**What you will do**
Your answer should be only the lines below from the one with "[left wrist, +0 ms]" to the one with "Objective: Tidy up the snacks", repeated exactly, ends included.

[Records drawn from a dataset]
════════════════
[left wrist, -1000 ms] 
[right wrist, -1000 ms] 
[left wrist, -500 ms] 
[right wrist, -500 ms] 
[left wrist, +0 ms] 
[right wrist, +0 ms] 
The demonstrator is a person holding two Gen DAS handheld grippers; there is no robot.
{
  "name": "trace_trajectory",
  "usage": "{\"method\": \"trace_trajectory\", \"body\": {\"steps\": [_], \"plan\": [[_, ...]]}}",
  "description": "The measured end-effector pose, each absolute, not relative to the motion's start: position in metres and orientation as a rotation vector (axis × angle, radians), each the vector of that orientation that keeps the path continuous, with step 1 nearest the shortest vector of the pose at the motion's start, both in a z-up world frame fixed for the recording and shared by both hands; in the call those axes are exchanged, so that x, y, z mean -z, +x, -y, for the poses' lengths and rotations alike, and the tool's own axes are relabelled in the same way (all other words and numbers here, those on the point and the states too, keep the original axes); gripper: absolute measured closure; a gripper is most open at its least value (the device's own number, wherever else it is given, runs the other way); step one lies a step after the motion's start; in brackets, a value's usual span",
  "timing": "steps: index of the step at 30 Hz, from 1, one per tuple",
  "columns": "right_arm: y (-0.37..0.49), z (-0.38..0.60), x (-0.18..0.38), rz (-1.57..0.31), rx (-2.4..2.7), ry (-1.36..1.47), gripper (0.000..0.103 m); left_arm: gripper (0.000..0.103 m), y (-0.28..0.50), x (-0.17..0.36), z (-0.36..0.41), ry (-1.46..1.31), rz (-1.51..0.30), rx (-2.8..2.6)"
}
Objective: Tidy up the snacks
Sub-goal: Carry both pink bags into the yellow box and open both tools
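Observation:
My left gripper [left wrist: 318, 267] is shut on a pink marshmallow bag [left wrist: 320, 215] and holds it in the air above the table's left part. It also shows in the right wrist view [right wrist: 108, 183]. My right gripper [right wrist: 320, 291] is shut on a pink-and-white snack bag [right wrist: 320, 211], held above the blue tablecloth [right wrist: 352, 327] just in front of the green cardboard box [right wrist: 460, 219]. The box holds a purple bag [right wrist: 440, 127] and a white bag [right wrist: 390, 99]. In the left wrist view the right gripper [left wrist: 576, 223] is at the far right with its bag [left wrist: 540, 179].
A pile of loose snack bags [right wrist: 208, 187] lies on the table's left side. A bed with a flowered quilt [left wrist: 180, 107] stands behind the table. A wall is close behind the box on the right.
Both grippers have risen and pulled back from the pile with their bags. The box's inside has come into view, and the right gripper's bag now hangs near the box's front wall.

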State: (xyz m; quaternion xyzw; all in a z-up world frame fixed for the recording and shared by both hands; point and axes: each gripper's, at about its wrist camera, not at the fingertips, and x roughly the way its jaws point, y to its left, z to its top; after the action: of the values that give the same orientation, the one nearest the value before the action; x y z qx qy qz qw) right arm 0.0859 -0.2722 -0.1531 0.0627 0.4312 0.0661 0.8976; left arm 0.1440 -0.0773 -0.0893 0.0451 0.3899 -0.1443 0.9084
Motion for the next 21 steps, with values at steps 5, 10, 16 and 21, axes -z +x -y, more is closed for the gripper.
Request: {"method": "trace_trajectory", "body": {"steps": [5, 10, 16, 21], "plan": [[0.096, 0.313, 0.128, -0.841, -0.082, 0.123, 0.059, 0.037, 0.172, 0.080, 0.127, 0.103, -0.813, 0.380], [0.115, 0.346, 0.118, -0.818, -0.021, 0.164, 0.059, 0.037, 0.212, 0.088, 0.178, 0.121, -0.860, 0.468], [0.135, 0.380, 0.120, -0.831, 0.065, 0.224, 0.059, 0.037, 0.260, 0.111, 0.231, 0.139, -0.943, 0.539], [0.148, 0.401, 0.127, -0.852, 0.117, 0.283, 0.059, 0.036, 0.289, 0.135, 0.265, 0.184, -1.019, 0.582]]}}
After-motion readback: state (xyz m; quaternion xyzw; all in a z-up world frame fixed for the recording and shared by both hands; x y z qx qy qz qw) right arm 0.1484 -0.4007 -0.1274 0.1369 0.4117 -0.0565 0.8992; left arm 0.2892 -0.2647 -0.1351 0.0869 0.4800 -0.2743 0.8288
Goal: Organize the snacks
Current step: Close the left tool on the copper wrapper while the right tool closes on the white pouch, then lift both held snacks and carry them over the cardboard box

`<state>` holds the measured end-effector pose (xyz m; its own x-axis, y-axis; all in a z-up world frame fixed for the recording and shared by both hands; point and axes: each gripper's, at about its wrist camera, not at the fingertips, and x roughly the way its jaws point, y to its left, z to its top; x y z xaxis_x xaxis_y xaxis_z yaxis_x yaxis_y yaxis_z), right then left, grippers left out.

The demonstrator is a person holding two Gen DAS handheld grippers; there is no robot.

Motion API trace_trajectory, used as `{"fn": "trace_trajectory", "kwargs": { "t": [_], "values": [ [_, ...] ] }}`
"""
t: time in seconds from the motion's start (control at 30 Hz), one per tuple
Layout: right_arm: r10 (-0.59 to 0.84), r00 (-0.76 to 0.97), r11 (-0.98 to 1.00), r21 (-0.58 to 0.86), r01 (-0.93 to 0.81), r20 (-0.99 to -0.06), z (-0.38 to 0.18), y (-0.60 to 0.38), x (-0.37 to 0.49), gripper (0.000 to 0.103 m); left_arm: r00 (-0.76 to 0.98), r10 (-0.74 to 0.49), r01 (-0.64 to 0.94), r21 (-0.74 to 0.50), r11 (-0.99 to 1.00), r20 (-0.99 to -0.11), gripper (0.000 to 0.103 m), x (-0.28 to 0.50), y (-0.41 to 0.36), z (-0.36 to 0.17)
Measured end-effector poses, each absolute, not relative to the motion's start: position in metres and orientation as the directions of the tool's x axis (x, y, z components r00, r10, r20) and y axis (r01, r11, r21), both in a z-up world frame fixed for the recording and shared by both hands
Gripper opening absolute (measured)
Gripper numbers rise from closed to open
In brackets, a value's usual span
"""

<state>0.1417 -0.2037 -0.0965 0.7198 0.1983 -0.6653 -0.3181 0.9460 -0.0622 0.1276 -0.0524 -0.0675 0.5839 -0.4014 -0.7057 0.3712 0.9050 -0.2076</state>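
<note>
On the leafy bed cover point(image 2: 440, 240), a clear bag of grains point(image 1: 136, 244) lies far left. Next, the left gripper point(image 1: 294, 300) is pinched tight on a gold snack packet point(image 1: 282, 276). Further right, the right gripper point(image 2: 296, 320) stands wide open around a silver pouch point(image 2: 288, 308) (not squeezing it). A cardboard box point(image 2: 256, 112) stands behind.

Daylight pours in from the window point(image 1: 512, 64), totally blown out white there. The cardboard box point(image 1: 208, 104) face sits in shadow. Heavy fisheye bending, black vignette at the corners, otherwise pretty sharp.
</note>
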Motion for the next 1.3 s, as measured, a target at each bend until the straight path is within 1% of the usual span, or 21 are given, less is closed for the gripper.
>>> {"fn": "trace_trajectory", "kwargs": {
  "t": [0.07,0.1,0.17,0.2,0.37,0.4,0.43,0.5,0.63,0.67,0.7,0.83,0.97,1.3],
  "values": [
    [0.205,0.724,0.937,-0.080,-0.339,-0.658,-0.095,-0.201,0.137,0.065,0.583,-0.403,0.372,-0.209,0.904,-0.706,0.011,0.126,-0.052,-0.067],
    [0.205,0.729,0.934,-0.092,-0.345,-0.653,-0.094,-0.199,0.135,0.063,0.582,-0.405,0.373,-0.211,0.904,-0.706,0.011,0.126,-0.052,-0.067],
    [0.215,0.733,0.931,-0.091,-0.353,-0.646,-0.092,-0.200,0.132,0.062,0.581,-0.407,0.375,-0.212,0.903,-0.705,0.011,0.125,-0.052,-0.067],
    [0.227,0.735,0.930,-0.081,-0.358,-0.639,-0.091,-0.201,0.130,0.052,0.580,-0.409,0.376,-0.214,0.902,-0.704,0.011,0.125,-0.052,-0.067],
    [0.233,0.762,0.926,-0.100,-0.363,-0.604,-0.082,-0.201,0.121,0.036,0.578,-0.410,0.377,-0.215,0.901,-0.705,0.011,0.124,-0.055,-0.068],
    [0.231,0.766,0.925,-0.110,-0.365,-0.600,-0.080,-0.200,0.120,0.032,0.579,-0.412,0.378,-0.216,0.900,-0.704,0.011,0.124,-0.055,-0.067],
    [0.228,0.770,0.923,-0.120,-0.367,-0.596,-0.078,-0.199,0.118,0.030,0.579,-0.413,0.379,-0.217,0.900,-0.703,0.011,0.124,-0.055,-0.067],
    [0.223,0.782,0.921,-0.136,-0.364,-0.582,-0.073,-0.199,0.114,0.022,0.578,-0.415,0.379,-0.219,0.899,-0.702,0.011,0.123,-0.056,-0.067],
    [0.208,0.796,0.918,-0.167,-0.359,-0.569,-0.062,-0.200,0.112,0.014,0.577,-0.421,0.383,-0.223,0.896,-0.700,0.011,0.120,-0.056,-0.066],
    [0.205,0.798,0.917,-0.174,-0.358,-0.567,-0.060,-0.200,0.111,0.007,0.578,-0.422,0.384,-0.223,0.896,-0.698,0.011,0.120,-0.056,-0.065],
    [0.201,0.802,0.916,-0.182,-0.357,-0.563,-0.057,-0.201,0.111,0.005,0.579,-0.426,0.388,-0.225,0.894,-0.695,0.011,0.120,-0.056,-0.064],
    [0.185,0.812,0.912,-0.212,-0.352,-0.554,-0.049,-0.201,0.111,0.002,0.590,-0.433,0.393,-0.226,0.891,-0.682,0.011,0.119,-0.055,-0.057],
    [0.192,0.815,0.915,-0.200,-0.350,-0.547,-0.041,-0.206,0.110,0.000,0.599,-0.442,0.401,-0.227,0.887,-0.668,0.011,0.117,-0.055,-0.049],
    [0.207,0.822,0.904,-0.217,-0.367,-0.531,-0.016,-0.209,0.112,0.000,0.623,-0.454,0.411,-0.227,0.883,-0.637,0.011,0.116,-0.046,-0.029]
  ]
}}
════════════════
**Solution to this task**
[left wrist, +0 ms] 
[right wrist, +0 ms] 
The demonstrator is a person holding two Gen DAS handheld grippers; there is no robot.
{
  "name": "trace_trajectory",
  "usage": "{\"method\": \"trace_trajectory\", \"body\": {\"steps\": [_], \"plan\": [[_, ...]]}}",
  "description": "The measured end-effector pose, each absolute, not relative to the motion's start: position in metres and orientation as a rotation vector (axis × angle, radians), each the vector of that orientation that keeps the path continuous, with step 1 nearest the shortest vector of the pose at the motion's start, both in a z-up world frame fixed for the recording and shared by both hands; in the call those axes are exchanged, so that x, y, z mean -z, +x, -y, for the poses' lengths and rotations alike, and the tool's own axes are relabelled in the same way (all other words and numbers here, those on the point and the states too, keep the original axes); gripper: absolute measured closure; a gripper is most open at its least value (the device's own number, wherever else it is given, runs the other way); step one lies a step after the motion's start; in brackets, a value's usual span",
  "timing": "steps: index of the step at 30 Hz, from 1, one per tuple",
  "columns": "right_arm: y (-0.37..0.49), z (-0.38..0.60), x (-0.18..0.38), rz (-1.57..0.31), rx (-2.4..2.7), ry (-1.36..1.47), gripper (0.000..0.103 m); left_arm: gripper (0.000..0.103 m), y (-0.28..0.50), x (-0.17..0.36), z (-0.36..0.41), ry (-1.46..1.31), rz (-1.51..0.30), rx (-2.8..2.6)"
}
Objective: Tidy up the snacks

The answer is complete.